I had one baby who latched on from the moment he was born; the other never did get the hang of it. Not sure what I did differently but without a doubt the breastfed baby has had fewer colds and allergies. I would have persevered with my smaller, less keen baby but she never latched on, cried for days and I was afraid she would starve...or I would go crazy. So my conclusion is that people who find breastfeeding easy just have easier babies. Judging mothers on whether they breastfeed or not is totally inappropriate - you have no idea what choices they've had to make.

CerebralSmartie
CerebralSmartie

Those who succeed at long term breastfeeding apparently do not have sleep deprivation due to having to feed constantly. The word constantly is not used here in a figurative way but is meant literally.


PatriciaCastro
PatriciaCastro

A newborn as a rule feeds constantly cant expect any different. I believe my success breastfeeding was mostly due to having my baby at my chest night and day

PatriciaCastro
PatriciaCastro

A newborn as a rule feeds constantly cant expect any different. I believe my success breastfeeding was mostly due to having my baby at my bare chest night and day. Dont have any family near only my husband.

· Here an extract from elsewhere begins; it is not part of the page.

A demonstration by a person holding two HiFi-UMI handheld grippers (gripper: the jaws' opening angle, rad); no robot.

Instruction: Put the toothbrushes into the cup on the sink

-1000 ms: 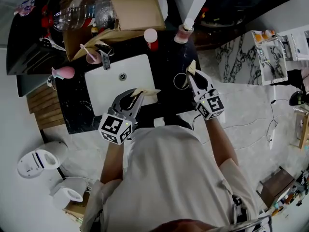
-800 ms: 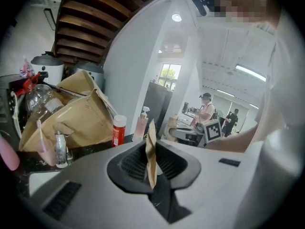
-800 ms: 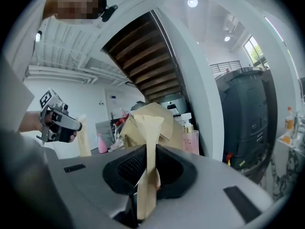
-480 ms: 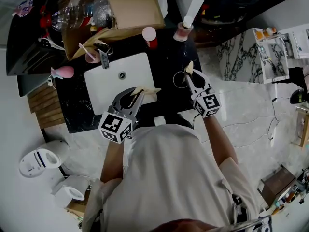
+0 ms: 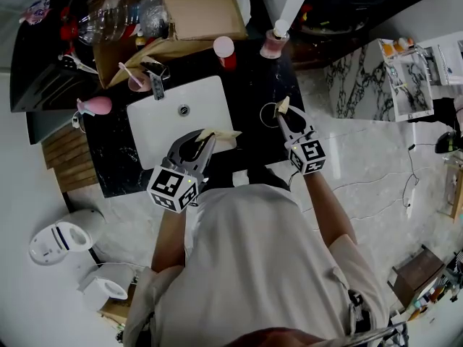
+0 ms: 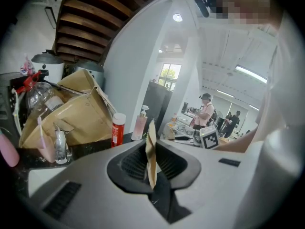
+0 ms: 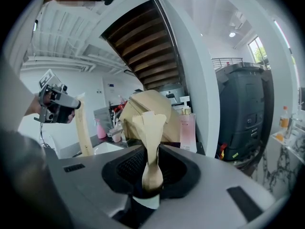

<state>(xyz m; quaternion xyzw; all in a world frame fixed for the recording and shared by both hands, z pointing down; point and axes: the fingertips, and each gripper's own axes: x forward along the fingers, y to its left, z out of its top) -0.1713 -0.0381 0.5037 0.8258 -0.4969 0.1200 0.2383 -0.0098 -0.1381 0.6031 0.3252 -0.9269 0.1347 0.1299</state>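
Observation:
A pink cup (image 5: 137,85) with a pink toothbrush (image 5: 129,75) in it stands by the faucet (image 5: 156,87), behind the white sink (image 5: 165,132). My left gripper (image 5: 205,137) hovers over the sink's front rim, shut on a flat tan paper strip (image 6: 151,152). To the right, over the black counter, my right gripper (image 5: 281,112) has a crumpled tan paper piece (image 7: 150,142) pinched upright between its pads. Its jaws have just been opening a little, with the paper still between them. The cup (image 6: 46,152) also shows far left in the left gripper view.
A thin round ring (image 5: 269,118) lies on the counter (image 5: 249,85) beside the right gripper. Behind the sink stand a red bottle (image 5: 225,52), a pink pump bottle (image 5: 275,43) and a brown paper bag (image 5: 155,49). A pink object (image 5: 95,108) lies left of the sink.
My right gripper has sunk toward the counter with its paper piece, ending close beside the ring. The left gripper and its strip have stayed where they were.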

No one came bugging me offering unsolicited help or advice, it was just the 3 of us. My baby co-sleept and was fed on demand (wich can make a huge positive impact on milk supply) I had a c-section, have experienced nipple bleeding, mastitis, and a yeast infección. I agree that there are very valid reasons for a women not to breastfeed but feel saddened when I know of a mother that prefers to be comfortable first than to take responsability and love that little one enough as to provide him or her with their best care.

grandmajo
grandmajo

Breast fed all my children and enjoyed doing it. Had very little support but a husband that thought it was right. I let the baby pretty much lead the way. and nursed them until they decided to stop. all of them were around 2 years old. now 35 years later all my children have a special closeness to me and I would recommend nursing to every new mother.